Requirement
Beginning with the line that holds "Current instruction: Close" in the data below, give again every line through the one that holds "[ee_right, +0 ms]", exactly as written.

Data shown

_ _ _ _

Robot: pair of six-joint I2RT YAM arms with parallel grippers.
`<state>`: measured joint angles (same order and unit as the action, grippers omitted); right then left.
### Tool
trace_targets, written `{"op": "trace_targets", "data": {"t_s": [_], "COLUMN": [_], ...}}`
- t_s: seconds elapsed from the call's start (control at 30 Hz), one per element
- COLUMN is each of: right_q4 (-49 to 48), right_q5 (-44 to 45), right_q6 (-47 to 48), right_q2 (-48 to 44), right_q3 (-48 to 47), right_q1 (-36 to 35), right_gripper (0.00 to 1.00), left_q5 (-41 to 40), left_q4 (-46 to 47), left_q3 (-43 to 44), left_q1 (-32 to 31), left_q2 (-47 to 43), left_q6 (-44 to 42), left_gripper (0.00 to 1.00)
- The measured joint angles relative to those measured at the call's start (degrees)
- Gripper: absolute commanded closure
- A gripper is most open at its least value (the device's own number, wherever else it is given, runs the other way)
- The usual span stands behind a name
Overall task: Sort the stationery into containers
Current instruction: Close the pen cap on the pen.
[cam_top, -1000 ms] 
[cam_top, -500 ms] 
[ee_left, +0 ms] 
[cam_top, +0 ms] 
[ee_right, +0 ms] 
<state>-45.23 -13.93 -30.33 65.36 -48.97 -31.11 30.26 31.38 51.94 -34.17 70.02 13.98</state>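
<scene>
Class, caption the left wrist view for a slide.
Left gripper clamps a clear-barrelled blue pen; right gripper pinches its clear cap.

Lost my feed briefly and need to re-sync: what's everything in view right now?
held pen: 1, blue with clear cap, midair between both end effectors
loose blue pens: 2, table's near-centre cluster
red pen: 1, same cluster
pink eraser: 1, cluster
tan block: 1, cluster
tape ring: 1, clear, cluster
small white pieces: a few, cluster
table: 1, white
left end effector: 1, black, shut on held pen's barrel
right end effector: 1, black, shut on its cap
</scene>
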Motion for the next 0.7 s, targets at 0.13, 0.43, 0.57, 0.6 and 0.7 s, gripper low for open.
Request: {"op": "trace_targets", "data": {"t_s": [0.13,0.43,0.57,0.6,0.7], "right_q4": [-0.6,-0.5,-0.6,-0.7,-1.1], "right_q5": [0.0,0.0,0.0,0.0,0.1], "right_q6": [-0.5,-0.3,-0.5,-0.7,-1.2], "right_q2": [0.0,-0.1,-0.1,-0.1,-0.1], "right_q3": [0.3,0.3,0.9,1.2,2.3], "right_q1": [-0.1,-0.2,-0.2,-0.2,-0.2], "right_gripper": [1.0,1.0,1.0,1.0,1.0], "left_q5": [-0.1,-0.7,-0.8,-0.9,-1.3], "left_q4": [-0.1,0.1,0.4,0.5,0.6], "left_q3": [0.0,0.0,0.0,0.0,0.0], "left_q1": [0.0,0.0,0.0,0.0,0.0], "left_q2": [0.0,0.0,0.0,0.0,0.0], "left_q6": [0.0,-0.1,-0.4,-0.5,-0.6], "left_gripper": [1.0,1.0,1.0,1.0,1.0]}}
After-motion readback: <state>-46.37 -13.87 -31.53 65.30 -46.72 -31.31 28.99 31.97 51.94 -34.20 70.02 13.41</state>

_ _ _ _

Answer section
Current instruction: Close the pen cap on the pen.
[cam_top, -1000 ms] 
[cam_top, -500 ms] 
[ee_left, +0 ms] 
[cam_top, +0 ms] 
[ee_right, +0 ms] 

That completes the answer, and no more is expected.